Tune into the Da Vinci coda

Laura, Rosslyn Chapel was mentioned in your conversations with the Cassies, which I remembered when I came across the following article in Scotsman.com
http://heritage.scotsman.com/myths.cfm?id=627062006
(Some slight editing such as descriptions of photos, so I recommend hitting the link for further reference.)

LEIGHTON BRUCE

ROSSLYN Chapel holds many secrets. For hundreds of years experts and visitors alike have puzzled over the carvings in the chapel. Whilst some debate whether they point to hidden treasure, Edinburgh composer Stuart Mitchell thinks he has cracked one part of the enigma.

He believes that the ornate ceiling of carved arches, featuring 213 decorated cubes holds a code for medieval music. His father Thomas Mitchell spent 20 years cracking this code in the ceiling and now Stuart is orchestrating the findings for a new recording called The Rosslyn Motet.

They hope that the music, when played on medieval instruments in situ, will resonate throughout the chapel unlocking a secret in the stone.

The breakthrough to interpreting the notation came when Mitchell's father discovered that the markings carved on the face of the cubes seem to match a phenomenon called Cymatics or Chladni patterns. Chladni patterns form when a sustained note is used to vibrate a sheet of metal covered in powder producing marks. The frequency used dictates the shape of the pattern, for example; the musical note A below middle C vibrates at 440 KHz and produces a shape that looks like a rhombus. Different notes can produce various shapes including flowers, diamonds and hexagons - shapes all present on the Rosslyn cubes. Stuart Mitchell believes this is "beyond coincidence" and has assigned a note to each cube.

Ernst Chladni first documented the phenomenon in the late 18th century - yet it appears to be present in a 15th century building. Which begs the question: "Was Sir William St Clair (the man who built Rosslyn Chapel) familiar with sciences far in advance of his time?".

Stuart Mitchell believes a link between the Knights Templar – who may have gleaned advanced Eastern scientific knowledge during their stay in Jerusalem during the Crusades – and Rosslyn could explain the encoded musical notes.

"The symbolism in Rosslyn is reaching back to times of a civilisation that is lost to us now that had sciences that are the roots of all the mechanics of the universe," says Mitchell.

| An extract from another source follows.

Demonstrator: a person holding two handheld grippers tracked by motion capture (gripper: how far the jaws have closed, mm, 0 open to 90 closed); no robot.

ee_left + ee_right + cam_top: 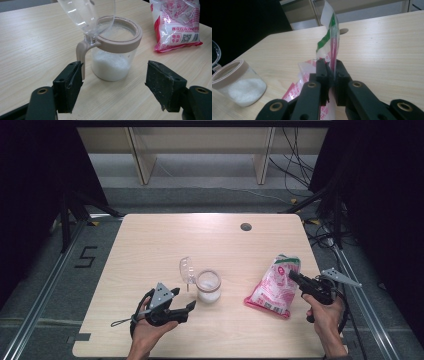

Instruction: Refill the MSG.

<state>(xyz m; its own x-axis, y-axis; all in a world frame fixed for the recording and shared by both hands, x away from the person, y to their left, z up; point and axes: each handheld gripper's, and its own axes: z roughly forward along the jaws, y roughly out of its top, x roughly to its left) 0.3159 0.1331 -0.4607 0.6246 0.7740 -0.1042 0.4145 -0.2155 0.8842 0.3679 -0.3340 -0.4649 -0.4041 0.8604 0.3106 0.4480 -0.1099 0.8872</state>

If this science was used in the carvings at Rosslyn, then there needs to be an explanation of how this information came to be lost for centuries. According to Mitchell, the Church suppressed the knowledge as a means of controlling the public. "What it points towards is the church system denying people certain knowledge because knowledge is awareness. People who knew too much were burnt as witches."

"In the ceiling is this jump of an augmented fourth, in fact it opens up with an augmented fourth," says Mitchell. The Catholic Church had banned this interval (seven semitones) from medieval music as it was believed to be disturbing and therefore diabolical. Perhaps St Clair was indeed challenging the authority of the church.

The music itself, according to Mitchell is a mix "of Celtic melodies and secular worship crossed with a kind of Christian worship" but not Catholic he says. Perhaps this explains why carvings depicting the green man, essentially a pagan image, exist alongside carvings of Christ in the chapel.

"[Orkney] and the Shetlands had a very big druid, pagan community and they had their own culture of music," says Mitchell. "William St Clair was the last Earl of Orkney and some of the melodies in the ceiling of Rosslyn Chapel are Orkney/Shetland Airs."

Mitchell doesn't believe that the notes were carved there simply to record a piece of music. He hopes that the repeated frequencies in the music will resonate within the building and unlock a medieval secret.

"Hopefully, knowing masons of this period of time were aware of the acoustic properties and the effect of resonance upon stone, we're hoping something falls loose… it's like a safe. This is why we think he [St Clair] has gone to so much trouble."

Mitchell has no idea what may be hidden in the church, but believes that St Clair used advanced science to ensure that the music was hidden from prying eyes.

Mitchell, dubbing the project "The Voice of Creation", says the carvings on the cubes are ultimately about sacred geometry.

"What it's saying is we've forgotten more than we know."

Perhaps the music is indeed a key to the past, the physics of the universe and just maybe, played loud enough inside Rosslyn, it will unlock a long lost secret hidden in the masonry.